Белый, как лунь, маленький худой старичок блаженно щурился, открывал рот и пробовал голыми деснами откусить шоколадный батончик. Охотно отвечал слабым баском:
– Миколай с супругой под ручку. Генералы в погонах, народу много… А говорили… нет, не помню…
– А о Распутине слышали? Может, видели Распутина?
Дед тихонько качал головой, улыбался:
– Нет, распутства тогда не было…
Библейского старика рисовали художники, фотографировали. Туристов водили к дому, где жил знаменитый казак Пахом. Во всех краеведческих книжках и буклетах непременно рассказывалось, как на высочайшем смотру отличился юнкер Пахом, земляк из Загряжска, и царь Николай Второй лично вручил ему пасхальное яйцо и поздравил с праздником. По косвенным свидетельствам краеведы выяснили: царь поздравил Пахома именно со светлым Христовым Воскресеньем, то есть с Пасхой. Историки из местного музея навели справки в архивах. И точно: именно на Пасху проходил высочайший смотр юнкерских училищ.
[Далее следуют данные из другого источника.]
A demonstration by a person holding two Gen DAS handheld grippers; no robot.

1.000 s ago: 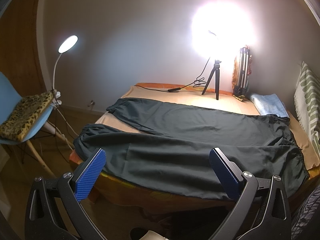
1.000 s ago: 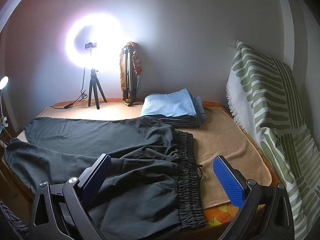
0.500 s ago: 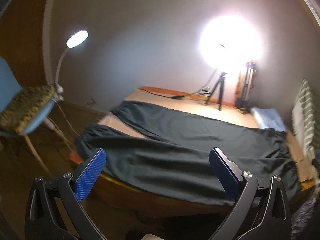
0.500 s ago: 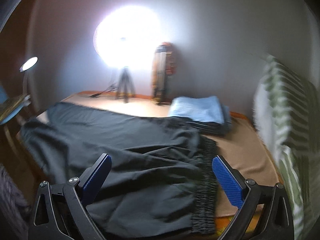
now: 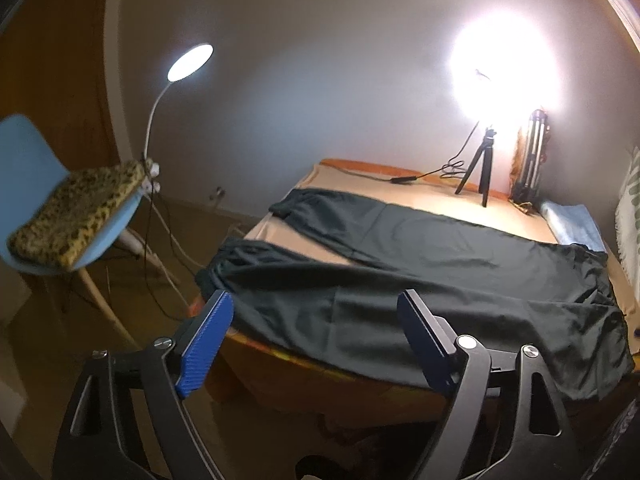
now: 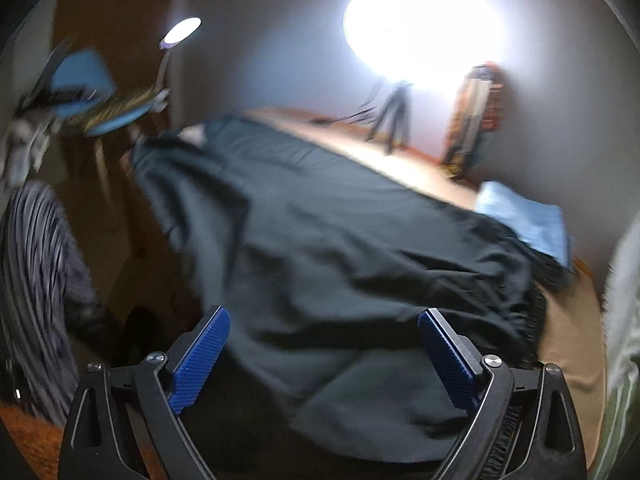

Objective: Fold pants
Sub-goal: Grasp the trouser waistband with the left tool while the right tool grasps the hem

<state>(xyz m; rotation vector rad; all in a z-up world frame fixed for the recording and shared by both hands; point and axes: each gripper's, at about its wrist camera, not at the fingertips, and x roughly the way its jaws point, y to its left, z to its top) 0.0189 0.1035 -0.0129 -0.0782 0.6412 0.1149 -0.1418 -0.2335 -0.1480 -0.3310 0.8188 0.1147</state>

А юнкер Пахом еще маленьким мальчиком в Загряжске отличался… и т. д.
Дед Пахом был набожен, всю жизнь работал конюхом. Пел в церкви и читал псалтирь у покойников. Пережил четырех жен, восьмерых детей. В восемьдесят лет собрался помирать, сколотил себе гроб, вытесал крест из дуба. На кресте вырезал надпись: «Любил царя Миколая и Господа Бога». А взаправду помер только сейчас, на сто девятом году. Гроб с прахом деда Пахома выкопали из могилы и поставили у места нового захоронения в пантеоне на помосте, накрытом государственным флагом.